Abstract / Description of output

This paper reports on interdisciplinary work carried out as part of the Palimpsest project, focusing on mining literary works set in Edinburgh, a UNESCO City of Literature. The focus of Palimpsest is to harness text mining techniques to scour accessible literary works and find those which mention Edinburgh or places within it. We ground “loco-specific” passages of text by identifying their latitudes and longitudes, so that both scholars and the public can geographically explore their fictional city.
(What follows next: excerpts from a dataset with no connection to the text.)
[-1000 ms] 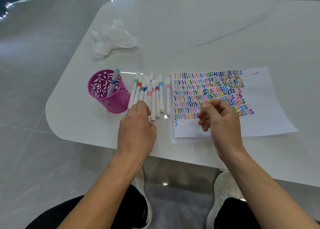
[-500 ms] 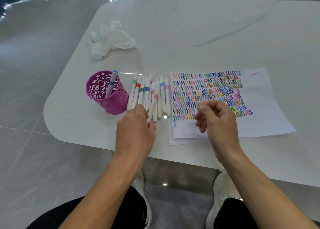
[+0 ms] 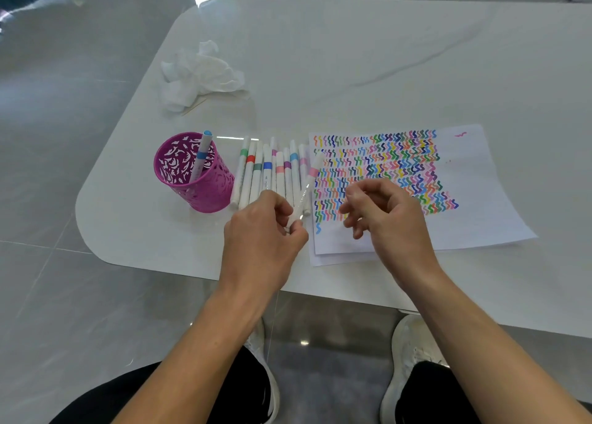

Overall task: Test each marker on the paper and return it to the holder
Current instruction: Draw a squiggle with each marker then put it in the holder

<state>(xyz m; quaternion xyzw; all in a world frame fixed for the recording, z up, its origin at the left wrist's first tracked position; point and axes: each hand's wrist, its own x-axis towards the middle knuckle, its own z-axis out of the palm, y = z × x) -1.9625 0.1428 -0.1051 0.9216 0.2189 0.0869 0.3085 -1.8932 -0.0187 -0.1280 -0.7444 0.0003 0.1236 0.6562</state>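
Left hand (image 3: 266,231) fingers grip a pink-banded marker (image 3: 304,192), cap end angled toward the paper (image 3: 474,199); right hand (image 3: 384,215), loosely open and empty, waits just beside it.

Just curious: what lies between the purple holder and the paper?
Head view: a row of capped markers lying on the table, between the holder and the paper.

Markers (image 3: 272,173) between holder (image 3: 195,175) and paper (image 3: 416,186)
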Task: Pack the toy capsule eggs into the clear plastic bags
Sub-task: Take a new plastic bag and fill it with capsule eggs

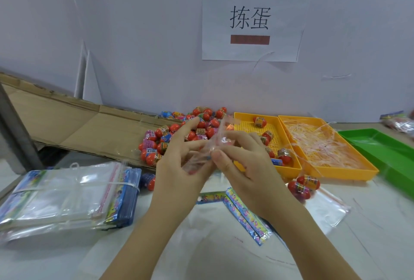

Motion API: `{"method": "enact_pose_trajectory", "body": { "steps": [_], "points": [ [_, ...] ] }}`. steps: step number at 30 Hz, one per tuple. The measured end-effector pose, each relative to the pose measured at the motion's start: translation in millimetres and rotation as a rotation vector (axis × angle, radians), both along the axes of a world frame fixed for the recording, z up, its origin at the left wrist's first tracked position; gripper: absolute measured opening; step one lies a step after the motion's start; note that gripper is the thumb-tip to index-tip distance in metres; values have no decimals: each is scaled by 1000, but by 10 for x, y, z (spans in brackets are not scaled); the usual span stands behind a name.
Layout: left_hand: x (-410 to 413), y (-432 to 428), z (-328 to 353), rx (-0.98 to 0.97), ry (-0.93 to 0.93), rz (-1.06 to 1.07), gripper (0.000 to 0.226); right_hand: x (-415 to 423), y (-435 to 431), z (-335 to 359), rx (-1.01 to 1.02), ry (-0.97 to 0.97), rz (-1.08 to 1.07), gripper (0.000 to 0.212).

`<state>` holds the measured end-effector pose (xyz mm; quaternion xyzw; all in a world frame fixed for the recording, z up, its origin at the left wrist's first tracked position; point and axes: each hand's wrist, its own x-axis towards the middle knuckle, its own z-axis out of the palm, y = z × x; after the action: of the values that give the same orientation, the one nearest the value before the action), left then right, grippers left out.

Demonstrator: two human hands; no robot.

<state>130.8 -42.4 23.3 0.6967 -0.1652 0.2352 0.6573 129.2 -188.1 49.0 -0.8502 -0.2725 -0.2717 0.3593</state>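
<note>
A pale worktop (369, 223) runs up to a plain white wall (134, 33), where a paper sign (253, 20) with two printed characters hangs.

At far left, flattened cardboard (74, 123) slopes along the wall. In front of it lies a banded stack of clear bags (62, 199). A heap of red toy capsule eggs (197, 127) sits at the cardboard's right end, just behind the hands.

In the centre, the left hand (179, 167) and right hand (248, 167) meet above the worktop. Each grip pinches the same clear bag (215, 143) between thumb and fingertips, with the left forefinger raised. Colourful card strips (244, 212) lie under the right wrist.

To the right, a yellow tray (289, 169) holds a few eggs. A second yellow tray (349, 172) holds plastic strips, and a green tray (380, 152) reaches the right edge. A filled bag (327, 210) lies in front of the trays.

Bare worktop shows nearest the viewer, around the forearms.
</note>
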Motion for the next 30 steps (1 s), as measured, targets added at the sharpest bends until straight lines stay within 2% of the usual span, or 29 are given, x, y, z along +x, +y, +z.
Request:
{"method": "enact_pose_trajectory", "body": {
  "steps": [3,5,6,8,10,11,13,16,17,18,20,21,26,28,30],
  "points": [
    [9,29,59,-215,118,-1,60,-24,2,16,258,-104,16,33],
    [18,53,95,-346,197,-26,58,-24,-12,36,462,-89,8,47],
    [25,65,105,-400,223,-56,57,-15,-24,53,536,6,16,56],
    [34,77,124,-479,252,-111,60,26,-49,69,567,356,72,71],
    [50,78,129,-510,262,-142,67,66,-66,42,504,648,193,64],
    [57,80,132,-520,266,-151,71,76,-64,29,483,679,227,50],
    [76,98,129,-522,277,-184,82,72,-33,21,551,643,265,23],
    [84,134,137,-432,350,-257,107,70,-15,17,721,618,328,13],
    [79,139,133,-392,377,-294,105,75,-18,12,760,616,326,13],
    [77,141,121,-345,397,-326,94,79,-20,8,794,613,312,12],
    [68,134,100,-266,419,-364,57,79,-23,4,811,599,266,11],
    [69,131,91,-257,429,-367,46,73,-22,6,795,595,259,12],
    [109,123,65,-306,404,-262,38,88,-66,50,753,657,241,29],
    [124,126,62,-353,389,-226,38,149,-167,61,754,569,62,18],
    [151,143,49,-424,385,-178,41,224,-333,40,618,428,-169,15]
  ]
}}
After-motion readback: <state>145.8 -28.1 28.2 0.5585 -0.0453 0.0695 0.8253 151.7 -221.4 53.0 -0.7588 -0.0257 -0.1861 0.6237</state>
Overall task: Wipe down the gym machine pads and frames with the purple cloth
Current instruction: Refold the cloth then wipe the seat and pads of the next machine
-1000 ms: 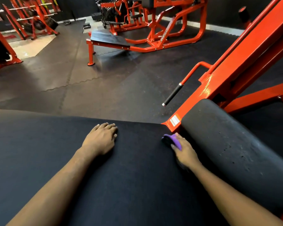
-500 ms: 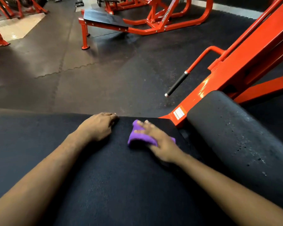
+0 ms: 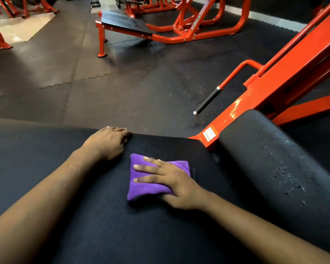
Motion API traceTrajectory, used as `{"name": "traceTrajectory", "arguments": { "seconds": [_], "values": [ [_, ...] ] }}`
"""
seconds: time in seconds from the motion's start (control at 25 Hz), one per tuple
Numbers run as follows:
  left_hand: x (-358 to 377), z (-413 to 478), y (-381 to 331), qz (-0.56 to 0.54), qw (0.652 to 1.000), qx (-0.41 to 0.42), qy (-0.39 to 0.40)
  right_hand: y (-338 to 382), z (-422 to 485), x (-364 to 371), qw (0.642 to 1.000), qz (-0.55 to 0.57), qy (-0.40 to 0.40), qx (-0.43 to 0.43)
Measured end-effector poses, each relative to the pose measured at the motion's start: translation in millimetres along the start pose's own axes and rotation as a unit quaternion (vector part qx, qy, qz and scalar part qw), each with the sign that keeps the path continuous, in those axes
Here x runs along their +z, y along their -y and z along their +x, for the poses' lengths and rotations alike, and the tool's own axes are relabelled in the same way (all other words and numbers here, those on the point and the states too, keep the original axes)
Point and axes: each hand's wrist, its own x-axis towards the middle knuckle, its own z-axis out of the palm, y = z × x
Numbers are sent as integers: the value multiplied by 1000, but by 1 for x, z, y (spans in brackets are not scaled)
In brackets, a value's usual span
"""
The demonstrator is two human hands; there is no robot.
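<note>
A folded purple cloth (image 3: 141, 184) lies flat on the wide black pad (image 3: 103, 225) that fills the lower part of the view. My right hand (image 3: 171, 181) presses on the cloth with its fingers straight and spread, pointing left. Just left of the cloth, my left hand (image 3: 108, 141) rests on the pad's far edge, its fingertips bent over that edge. A black roller pad (image 3: 274, 168) lies to the right of the flat pad, fixed to the orange frame (image 3: 286, 79).
A black-gripped handle (image 3: 207, 101) sticks out from the orange frame toward the rubber floor (image 3: 122, 92). An orange bench with a dark top (image 3: 122, 22) stands farther back. More orange machines line the far left and the back.
My right hand has swept the cloth from the pad's right end, beside the roller, leftward and nearer to me. The left hand has stayed at the pad's far edge.
</note>
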Motion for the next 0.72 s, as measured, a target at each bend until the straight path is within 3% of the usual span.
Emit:
{"name": "traceTrajectory", "arguments": {
  "seconds": [0.04,0.12,0.24,0.32,0.36,0.44,0.56,0.64,0.72],
  "values": [
    [-1,-4,1,8,1000,-3,-6,-13,-4,-7,1000,-3,4,5],
    [-4,-15,4,17,1000,-18,-3,-63,-17,-19,990,1,-45,135],
    [-10,-32,11,37,999,-31,3,-117,-25,-41,905,-23,-181,385],
    [-18,-46,20,40,998,-38,11,-113,-5,-40,845,-67,-172,502],
    [-22,-53,24,42,998,-42,15,-99,12,-35,837,-100,-159,514],
    [-31,-68,36,51,997,-56,17,-57,49,-17,882,-104,-138,438],
    [-43,-91,50,59,995,-73,23,39,82,17,989,-23,-66,127],
    [-48,-110,54,68,994,-83,27,94,70,35,996,-7,38,-78],
    [-54,-127,59,73,993,-88,35,100,58,27,984,6,81,-160]
  ]
}}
The project is a collaboration between literary scholars studying the use of place in literature and computer science experts in text mining and information visualisation. Through a range of maps and accessible visualisations, users will ultimately be able to explore the spatial relations of the literary city at particular times in its history, in the works of particular authors, or across different eras and writers.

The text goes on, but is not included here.